TASK INSTRUCTIONS: Look through the data below and work out how many lines hold "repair"; state only the number.

DATA TO USE:
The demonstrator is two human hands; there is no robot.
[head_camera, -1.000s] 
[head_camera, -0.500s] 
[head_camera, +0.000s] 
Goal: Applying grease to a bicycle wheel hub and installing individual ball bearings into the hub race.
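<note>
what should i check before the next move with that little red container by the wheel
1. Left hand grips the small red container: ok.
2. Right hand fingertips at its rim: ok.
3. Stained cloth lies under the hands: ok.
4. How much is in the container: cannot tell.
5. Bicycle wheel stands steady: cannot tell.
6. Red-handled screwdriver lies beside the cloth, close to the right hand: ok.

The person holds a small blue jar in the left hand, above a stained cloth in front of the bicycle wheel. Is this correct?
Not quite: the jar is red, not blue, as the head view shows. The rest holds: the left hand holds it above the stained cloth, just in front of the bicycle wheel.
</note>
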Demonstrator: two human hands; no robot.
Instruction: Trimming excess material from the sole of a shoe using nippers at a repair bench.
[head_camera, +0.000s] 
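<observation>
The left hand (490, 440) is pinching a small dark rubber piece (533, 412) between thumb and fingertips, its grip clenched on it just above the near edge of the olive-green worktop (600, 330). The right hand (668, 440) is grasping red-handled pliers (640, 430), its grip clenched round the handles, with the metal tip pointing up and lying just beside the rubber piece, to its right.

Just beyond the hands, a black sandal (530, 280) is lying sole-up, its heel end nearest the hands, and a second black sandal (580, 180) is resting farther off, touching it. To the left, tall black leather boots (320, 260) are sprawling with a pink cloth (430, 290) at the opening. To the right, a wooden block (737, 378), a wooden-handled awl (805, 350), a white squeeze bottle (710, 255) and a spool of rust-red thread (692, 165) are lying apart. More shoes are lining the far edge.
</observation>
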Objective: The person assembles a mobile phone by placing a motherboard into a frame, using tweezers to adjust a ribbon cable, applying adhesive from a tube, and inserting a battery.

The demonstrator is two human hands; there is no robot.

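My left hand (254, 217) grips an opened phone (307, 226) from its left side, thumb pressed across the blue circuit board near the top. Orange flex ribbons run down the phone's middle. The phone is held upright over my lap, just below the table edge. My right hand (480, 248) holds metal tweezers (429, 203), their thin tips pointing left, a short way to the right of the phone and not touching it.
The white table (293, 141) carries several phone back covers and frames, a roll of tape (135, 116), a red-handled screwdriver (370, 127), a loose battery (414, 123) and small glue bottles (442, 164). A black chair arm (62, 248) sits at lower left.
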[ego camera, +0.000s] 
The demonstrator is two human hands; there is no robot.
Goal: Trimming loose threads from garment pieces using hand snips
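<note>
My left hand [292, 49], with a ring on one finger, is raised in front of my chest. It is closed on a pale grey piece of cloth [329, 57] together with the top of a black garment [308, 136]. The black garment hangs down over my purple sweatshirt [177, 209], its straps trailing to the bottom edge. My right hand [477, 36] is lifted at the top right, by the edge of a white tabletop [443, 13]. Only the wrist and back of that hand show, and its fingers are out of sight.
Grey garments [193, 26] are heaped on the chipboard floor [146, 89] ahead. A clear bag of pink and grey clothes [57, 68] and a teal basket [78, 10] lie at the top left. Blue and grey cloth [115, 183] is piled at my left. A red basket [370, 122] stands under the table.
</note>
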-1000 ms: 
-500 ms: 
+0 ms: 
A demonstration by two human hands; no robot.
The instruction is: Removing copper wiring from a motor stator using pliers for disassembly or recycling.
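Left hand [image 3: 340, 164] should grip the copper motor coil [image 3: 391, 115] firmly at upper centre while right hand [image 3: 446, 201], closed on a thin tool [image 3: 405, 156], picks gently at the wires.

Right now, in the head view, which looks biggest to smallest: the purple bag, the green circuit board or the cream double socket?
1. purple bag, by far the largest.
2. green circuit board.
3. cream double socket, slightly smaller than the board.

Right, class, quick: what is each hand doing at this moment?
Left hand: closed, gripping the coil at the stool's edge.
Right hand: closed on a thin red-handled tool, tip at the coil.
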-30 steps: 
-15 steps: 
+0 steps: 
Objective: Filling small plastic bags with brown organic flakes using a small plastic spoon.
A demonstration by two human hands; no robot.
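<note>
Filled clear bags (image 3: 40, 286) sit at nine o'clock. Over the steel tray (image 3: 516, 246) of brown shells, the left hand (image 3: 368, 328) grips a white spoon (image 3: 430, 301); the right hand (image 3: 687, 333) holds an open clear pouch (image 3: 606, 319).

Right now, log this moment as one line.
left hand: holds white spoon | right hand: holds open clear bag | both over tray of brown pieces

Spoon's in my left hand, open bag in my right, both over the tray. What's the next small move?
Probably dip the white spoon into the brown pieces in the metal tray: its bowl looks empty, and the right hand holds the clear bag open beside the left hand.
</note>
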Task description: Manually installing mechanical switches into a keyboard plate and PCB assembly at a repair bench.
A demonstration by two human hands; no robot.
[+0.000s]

EXERCISE RESULT: 2